**What you should do**: Write out the complete data exactly as written.

**Data shown**:
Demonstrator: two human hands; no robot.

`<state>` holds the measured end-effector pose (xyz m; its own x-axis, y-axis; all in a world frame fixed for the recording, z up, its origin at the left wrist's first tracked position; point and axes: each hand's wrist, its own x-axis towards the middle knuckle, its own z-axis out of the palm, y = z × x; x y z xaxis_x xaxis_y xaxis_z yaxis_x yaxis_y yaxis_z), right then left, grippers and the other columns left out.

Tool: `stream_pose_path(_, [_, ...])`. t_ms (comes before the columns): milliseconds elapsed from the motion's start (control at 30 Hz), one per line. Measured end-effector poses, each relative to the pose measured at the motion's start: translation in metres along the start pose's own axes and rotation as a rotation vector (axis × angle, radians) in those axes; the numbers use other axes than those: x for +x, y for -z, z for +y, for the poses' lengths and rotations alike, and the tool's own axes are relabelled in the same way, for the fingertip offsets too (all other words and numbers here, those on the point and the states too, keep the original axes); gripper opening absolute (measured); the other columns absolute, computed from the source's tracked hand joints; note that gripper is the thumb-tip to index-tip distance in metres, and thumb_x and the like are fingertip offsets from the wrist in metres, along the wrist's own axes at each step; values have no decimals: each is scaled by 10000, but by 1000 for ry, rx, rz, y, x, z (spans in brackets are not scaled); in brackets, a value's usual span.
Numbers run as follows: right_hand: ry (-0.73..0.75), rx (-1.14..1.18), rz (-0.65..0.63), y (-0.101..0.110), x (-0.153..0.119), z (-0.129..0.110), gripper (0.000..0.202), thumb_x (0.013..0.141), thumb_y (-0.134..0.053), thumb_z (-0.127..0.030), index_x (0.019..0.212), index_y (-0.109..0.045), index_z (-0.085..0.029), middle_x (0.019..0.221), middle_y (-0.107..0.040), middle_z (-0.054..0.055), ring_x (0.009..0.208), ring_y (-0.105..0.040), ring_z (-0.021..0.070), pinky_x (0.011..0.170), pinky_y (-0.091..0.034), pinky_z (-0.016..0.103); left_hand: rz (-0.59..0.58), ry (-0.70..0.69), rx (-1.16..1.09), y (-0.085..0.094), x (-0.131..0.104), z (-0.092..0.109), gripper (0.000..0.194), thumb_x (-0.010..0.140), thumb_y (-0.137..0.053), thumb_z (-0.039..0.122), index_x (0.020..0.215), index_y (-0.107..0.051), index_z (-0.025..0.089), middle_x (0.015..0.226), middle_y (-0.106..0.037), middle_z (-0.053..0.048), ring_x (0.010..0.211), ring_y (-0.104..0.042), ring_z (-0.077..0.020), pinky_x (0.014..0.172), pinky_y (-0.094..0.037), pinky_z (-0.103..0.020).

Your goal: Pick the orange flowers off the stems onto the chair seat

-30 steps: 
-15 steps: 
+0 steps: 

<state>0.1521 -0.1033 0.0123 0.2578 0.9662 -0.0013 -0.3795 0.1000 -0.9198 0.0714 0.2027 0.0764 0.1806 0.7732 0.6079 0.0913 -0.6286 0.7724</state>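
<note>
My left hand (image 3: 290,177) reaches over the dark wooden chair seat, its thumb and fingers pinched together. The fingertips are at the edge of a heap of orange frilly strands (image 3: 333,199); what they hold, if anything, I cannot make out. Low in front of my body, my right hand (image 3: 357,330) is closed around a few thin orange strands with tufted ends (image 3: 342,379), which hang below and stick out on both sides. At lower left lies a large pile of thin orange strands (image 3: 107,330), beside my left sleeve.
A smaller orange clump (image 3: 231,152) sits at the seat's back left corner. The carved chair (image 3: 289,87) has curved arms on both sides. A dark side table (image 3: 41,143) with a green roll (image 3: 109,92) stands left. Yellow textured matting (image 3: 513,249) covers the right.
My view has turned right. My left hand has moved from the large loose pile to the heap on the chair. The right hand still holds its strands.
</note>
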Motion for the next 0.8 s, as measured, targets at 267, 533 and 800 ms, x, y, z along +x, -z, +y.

**Output**:
Demonstrator: two human hands; no robot.

`<state>` holds the measured end-effector pose (xyz m; its own x-axis, y-axis; all in a world frame fixed for the recording, z up, its origin at the left wrist's first tracked position; point and axes: each hand's wrist, its own x-axis towards the middle knuckle, its own z-axis out of the palm, y = z × x; x y z xaxis_x xaxis_y xaxis_z yaxis_x yaxis_y yaxis_z), right then left, grippers and the other columns left out.

Tool: `stream_pose_path(_, [_, ...])`. t_ms (comes before the columns): milliseconds elapsed from the motion's start (control at 30 Hz), one per line. Measured end-effector poses, each relative to the pose measured at the motion's start: translation in metres along the start pose's own axes and rotation as a rotation vector (axis × angle, radians) in those axes; the numbers use other axes than those: x for +x, y for -z, z for +y, for the poses' lengths and rotations alike, and the tool's own axes are relabelled in the same way, for the fingertip offsets too (all other words and numbers here, those on the point and the states too, keep the original axes); gripper opening absolute (measured); the other columns absolute, computed from the source's tracked hand joints; note that gripper is the thumb-tip to index-tip distance in metres, and thumb_x and the like are fingertip offsets from the wrist in metres, along the wrist's own axes at each step; values have no decimals: each is scaled by 10000, but by 1000 for ry, rx, rz, y, x, z (spans in brackets are not scaled); in brackets, a value's usual span.
Numbers run as follows: right_hand: ry (-0.73..0.75), rx (-1.14..1.18), rz (-0.65..0.63), y (-0.101..0.110), x (-0.153..0.119), z (-0.129..0.110), gripper (0.000..0.202), thumb_x (0.013..0.141), thumb_y (-0.134..0.053), thumb_z (-0.127..0.030), index_x (0.019..0.212), index_y (-0.109..0.045), index_z (-0.085..0.029), middle_x (0.019..0.221), middle_y (-0.107..0.040), middle_z (-0.054..0.055), ring_x (0.009..0.208), ring_y (-0.105..0.040), ring_z (-0.021..0.070), pinky_x (0.011..0.170), pinky_y (-0.091..0.034), pinky_z (-0.016..0.103); left_hand: rz (-0.59..0.58), ry (-0.70..0.69), rx (-1.16..1.09), y (-0.085..0.094), x (-0.131..0.104), z (-0.092..0.109), gripper (0.000..0.194), thumb_x (-0.010..0.140), thumb_y (-0.137..0.053), thumb_z (-0.039..0.122), index_x (0.020..0.215), index_y (-0.107..0.051), index_z (-0.025..0.089), middle_x (0.015..0.226), middle_y (-0.106..0.037), middle_z (-0.053..0.048), ring_x (0.010..0.211), ring_y (-0.104..0.042), ring_z (-0.077..0.020), pinky_x (0.014..0.172), pinky_y (-0.094..0.037), pinky_z (-0.103..0.020).

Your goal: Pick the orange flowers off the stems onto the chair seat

-30 steps: 
-15 steps: 
+0 steps: 

<state>0.1521 -0.1033 0.0123 0.2578 0.9662 -0.0013 -0.3795 0.1000 -0.9198 0.0714 0.2027 0.0764 0.1806 0.7732 0.6079 0.0913 -0.6286 0.7724</state>
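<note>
My left hand (image 3: 290,177) reaches over the dark wooden chair seat, its thumb and fingers pinched together. The fingertips are at the edge of a heap of orange frilly strands (image 3: 333,199); what they hold, if anything, I cannot make out. Low in front of my body, my right hand (image 3: 357,330) is closed around a few thin orange strands with tufted ends (image 3: 342,379), which hang below and stick out on both sides. At lower left lies a large pile of thin orange strands (image 3: 107,330), beside my left sleeve.
A smaller orange clump (image 3: 231,152) sits at the seat's back left corner. The carved chair (image 3: 289,87) has curved arms on both sides. A dark side table (image 3: 41,143) with a green roll (image 3: 109,92) stands left. Yellow textured matting (image 3: 513,249) covers the right.
My view has turned right. My left hand has moved from the large loose pile to the heap on the chair. The right hand still holds its strands.
</note>
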Motion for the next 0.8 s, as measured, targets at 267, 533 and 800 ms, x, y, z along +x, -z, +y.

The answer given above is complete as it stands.